> [EXERCISE]:
Would you please return the lines of the material that contain the word "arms"?

> [DATA BELOW]:
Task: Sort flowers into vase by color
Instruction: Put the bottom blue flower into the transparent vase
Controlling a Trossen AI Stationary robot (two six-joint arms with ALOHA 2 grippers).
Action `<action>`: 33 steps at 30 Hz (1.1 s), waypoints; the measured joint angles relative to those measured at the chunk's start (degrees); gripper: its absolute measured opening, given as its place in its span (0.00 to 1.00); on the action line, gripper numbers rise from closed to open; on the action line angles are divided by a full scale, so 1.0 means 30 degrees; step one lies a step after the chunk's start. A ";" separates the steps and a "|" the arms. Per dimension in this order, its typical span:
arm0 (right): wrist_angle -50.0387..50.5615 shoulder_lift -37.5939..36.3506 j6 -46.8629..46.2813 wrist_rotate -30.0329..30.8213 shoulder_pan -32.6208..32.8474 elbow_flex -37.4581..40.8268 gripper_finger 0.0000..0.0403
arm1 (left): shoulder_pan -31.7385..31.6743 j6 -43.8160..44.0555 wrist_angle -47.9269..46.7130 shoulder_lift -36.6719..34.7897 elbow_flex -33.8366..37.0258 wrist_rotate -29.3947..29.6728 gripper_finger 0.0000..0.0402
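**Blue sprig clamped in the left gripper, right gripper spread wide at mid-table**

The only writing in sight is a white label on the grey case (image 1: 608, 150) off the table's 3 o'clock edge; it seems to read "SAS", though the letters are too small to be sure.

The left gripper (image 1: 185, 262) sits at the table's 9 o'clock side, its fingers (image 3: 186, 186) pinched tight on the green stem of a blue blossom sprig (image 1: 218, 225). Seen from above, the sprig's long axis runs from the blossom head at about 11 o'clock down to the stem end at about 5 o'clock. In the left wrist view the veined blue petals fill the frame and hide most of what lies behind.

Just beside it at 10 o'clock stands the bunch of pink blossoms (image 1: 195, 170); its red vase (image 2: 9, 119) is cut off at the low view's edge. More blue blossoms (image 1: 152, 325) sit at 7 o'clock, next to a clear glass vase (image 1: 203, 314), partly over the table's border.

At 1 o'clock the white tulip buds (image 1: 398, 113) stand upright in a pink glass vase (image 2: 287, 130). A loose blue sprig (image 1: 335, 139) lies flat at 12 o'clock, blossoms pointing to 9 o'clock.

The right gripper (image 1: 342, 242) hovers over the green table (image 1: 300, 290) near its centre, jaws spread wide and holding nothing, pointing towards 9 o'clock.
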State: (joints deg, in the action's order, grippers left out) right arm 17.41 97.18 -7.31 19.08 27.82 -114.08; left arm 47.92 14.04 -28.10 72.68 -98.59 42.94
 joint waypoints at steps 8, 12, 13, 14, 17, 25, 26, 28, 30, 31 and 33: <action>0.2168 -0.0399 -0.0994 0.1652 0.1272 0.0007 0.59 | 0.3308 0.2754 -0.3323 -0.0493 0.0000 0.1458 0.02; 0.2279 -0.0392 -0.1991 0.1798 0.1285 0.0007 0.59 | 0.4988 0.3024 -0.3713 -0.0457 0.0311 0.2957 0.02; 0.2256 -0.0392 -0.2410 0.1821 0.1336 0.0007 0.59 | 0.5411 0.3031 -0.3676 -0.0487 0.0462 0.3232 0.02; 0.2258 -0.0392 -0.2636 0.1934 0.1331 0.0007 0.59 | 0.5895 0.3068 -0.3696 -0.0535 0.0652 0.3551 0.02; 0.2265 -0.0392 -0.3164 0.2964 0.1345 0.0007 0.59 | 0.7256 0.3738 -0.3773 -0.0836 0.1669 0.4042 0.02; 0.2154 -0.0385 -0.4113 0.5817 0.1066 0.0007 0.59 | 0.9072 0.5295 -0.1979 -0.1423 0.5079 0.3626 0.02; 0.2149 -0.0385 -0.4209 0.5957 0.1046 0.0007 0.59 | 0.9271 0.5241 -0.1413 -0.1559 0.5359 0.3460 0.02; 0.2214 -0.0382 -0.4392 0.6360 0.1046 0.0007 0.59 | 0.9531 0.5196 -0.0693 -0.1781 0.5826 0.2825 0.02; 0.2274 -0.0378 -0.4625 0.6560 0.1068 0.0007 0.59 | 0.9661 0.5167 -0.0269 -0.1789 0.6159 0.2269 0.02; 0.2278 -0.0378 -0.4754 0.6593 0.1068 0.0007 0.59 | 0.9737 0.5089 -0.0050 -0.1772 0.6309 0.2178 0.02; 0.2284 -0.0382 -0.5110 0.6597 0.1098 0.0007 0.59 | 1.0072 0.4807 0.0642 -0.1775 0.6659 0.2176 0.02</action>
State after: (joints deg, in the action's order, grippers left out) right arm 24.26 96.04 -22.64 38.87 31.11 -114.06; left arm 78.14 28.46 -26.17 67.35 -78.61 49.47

> [EXERCISE RESPONSE]:
Controlling a Trossen AI Stationary robot (two six-joint arms with ALOHA 2 grippers).
Action `<action>`: 33 steps at 30 Hz (1.1 s), waypoints; the measured joint angles relative to those measured at the chunk's start (degrees); gripper: its absolute measured opening, given as its place in its span (0.00 to 1.00); on the action line, gripper numbers rise from closed to open; on the action line angles are divided by a full scale, so 1.0 means 30 degrees; step one lies a step after the chunk's start. A ";" separates the steps and a "|" the arms. Per dimension in this order, its typical span:

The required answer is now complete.